Using Globus CLI
This guide provides a step by step tutorial for scripting file transfers through Globus between the DCC and Duke Data Attic. The tutorial assumes you have Miniconda installed in your group space.
Once you have your conda environment installed and activated, you can proceed.
Installing pipx and Globus-CLI
# Install pipx
conda install conda-forge::pipx
# Install globus CLI
pipx install globus-cli
# Upgrade
pipx upgrade globus-cli
# globus-cli should be installed here: /Users/<userName>/.local/pipx/venvs/globus-cli
# Add this to your path
export PATH="$PATH:$HOME/.local/bin"
# Now when you run `which globus` you'll see /Users/<userName>/.local/bin/globus
# You can add this to your PATH permanently using
echo 'export PATH="$HOME/.local/bin:$PATH"' >> "$HOME/.bashrc"
# If you're running zsh:or whatever shell you use (for me, it's zshrc)
echo 'export PATH="$HOME/.local/bin:$PATH"' >> "$HOME/.zshrc"

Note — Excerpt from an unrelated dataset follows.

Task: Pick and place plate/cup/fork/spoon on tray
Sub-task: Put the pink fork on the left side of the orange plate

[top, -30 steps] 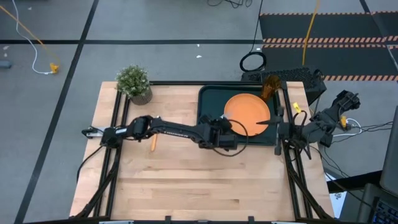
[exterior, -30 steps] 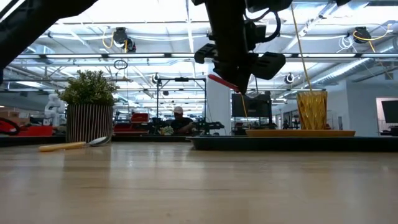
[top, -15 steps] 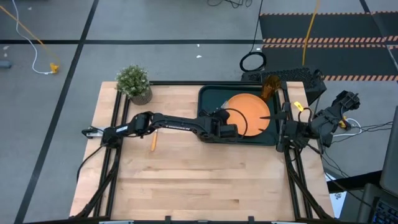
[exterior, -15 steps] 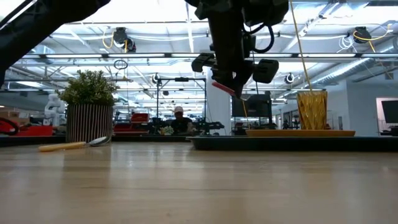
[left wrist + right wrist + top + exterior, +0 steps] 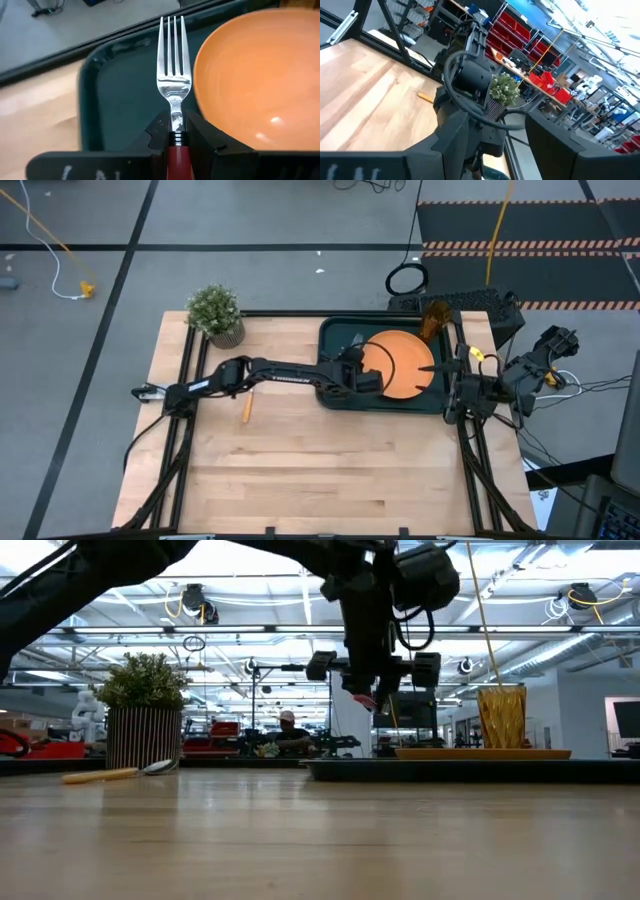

Setting up IDs and Testing Access
- Once you have the above setup, you can create environmental variables for your Globus IDs
- Note, I set up a conda environment named
globusEnv
Find Globus Endpoint IDs
# Find your IDs; say you want to find the Duke Compute Cluster ID. You can do this by going to Globus and searching for the collection and
# grabbing the UUID. Or, you can use the globus-cli:
(globusEnv) rm145@CDSS-LGQFWT4QR4 ~ % globus endpoint search "duke compute cluster"
ID | Owner | Display Name
------------------------------------ | ------------------------------------------------------------ | ---------------------------------------------
1ad66c7c-4f60-11e8-900c-0a6d4e044368 | 0718c89a-8c42-4982-8779-3c34de602bcf@clients.auth.globus.org | Duke Compute Cluster (DCC) Data Transfer Node
# You can also search for collections that you own
(globusEnv) rm145@CDSS-LGQFWT4QR4 ~ % globus endpoint search --filter-scope my-endpoints
ID | Owner | Display Name
------------------------------------ | -------------- | ---------------
82841786-2ffe-11ef-b81f-1dd816fe311b | rm145@duke.edu | CDSS-LGQFWT4QR4
# Also, Duke Box:
(globusEnv) rm145@CDSS-LGQFWT4QR4 ~ % globus endpoint search "duke box"
ID | Owner | Display Name
------------------------------------ | --------------------------- | ----------------------------------------
45912e9f-49eb-48dc-a8b7-865ea7061488 | dukeuniversity@globusid.org | Duke Box Storage
# Duke Data Attic:
(globusEnv) rm145@CDSS-LGQFWT4QR4 ~ % globus endpoint search "data attic"
ID | Owner | Display Name
------------------------------------ | ------------------------------------------------------------ | ---------------------------
d19669f3-8618-4282-a161-894b71efca41 | d0841cbe-79db-44de-8805-8fea5df324d6@clients.auth.globus.org | Duke Data Attic Collection
Setup Environment Variables for Globus Endpoints
# Now that you have the IDs, you can set environmental variables
(globusEnv) rm145@CDSS-LGQFWT4QR4 ~ % export GB_DCC="1ad66c7c-4f60-11e8-900c-0a6d4e044368"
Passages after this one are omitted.